Definition: Gradient for scalar functions of a matrix
Let \(f : \mathbb{R}^{m \times n} \to \mathbb{R}\) be differentiable at \(X\). The
gradient \(\nabla f \in \mathbb{R}^{m \times n}\) is the unique matrix
satisfying
\[
df \;=\; \langle \nabla f,\, dX \rangle_F \;=\; \operatorname{tr}\bigl((\nabla f)^T dX\bigr),
\]
where the Frobenius inner product is
\(\langle A, B \rangle_F := \operatorname{tr}(A^T B) = \sum_{i,j} A_{ij} B_{ij}\).
Equivalently, \((\nabla f)_{ij} = \partial f / \partial X_{ij}\).
In practice, we compute \(df\) by manipulating differentials, collect it into the form
\(df = \operatorname{tr}(M^T dX)\) for some matrix \(M\), and read off \(\nabla f = M\).
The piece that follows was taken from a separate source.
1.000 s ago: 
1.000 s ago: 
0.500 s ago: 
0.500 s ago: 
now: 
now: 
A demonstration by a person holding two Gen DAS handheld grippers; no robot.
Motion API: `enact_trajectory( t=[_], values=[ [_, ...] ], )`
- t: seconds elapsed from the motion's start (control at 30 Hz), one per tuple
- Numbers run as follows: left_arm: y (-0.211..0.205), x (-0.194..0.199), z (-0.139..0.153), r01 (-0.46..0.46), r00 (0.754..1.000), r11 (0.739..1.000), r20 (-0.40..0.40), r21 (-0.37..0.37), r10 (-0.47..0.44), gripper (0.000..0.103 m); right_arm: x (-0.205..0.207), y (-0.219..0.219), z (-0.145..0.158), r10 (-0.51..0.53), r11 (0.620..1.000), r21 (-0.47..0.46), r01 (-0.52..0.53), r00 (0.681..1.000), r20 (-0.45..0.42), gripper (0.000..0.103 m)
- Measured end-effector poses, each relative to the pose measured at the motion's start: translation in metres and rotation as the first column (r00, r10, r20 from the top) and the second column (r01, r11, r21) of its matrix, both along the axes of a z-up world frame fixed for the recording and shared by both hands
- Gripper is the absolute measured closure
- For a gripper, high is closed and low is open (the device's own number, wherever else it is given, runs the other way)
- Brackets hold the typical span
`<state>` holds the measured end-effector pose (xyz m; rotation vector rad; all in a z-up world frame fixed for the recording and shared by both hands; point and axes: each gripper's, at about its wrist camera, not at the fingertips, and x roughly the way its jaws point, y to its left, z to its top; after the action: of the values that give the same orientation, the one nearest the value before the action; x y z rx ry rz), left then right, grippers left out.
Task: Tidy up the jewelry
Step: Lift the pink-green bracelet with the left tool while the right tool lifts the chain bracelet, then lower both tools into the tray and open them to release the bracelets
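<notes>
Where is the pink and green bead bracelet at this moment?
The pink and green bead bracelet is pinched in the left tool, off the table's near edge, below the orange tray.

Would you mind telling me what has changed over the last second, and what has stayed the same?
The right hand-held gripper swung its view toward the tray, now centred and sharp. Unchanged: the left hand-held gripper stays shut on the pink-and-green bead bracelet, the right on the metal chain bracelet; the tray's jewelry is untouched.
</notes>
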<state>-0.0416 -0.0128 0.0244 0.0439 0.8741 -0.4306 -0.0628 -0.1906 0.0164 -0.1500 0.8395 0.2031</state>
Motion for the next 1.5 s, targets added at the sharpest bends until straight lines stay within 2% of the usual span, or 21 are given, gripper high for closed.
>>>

Derivation of \(\nabla \|X\|_F\).
Let \(f(X) = \|X\|_F = \sqrt{\operatorname{tr}(X^T X)}\). Assume \(X \neq 0\), so that
\(\operatorname{tr}(X^T X) > 0\) and \(f\) is differentiable at \(X\) (as the composition of
the smooth map \(\sqrt{\,\cdot\,}\) on \((0,\infty)\) with the polynomial map
\(X \mapsto \operatorname{tr}(X^T X)\)). Applying the
chain rule
with the outer scalar function \(u \mapsto \sqrt{u}\) (whose scalar derivative is
\(1/(2\sqrt{u})\)):
\[
df \;=\; \frac{1}{2\sqrt{\operatorname{tr}(X^T X)}}\; d\bigl[\operatorname{tr}(X^T X)\bigr].
\]
To handle the inner expression, we use linearity of the trace:
\[
d\bigl(\operatorname{tr}(A)\bigr) \;=\; \operatorname{tr}(A + dA) - \operatorname{tr}(A)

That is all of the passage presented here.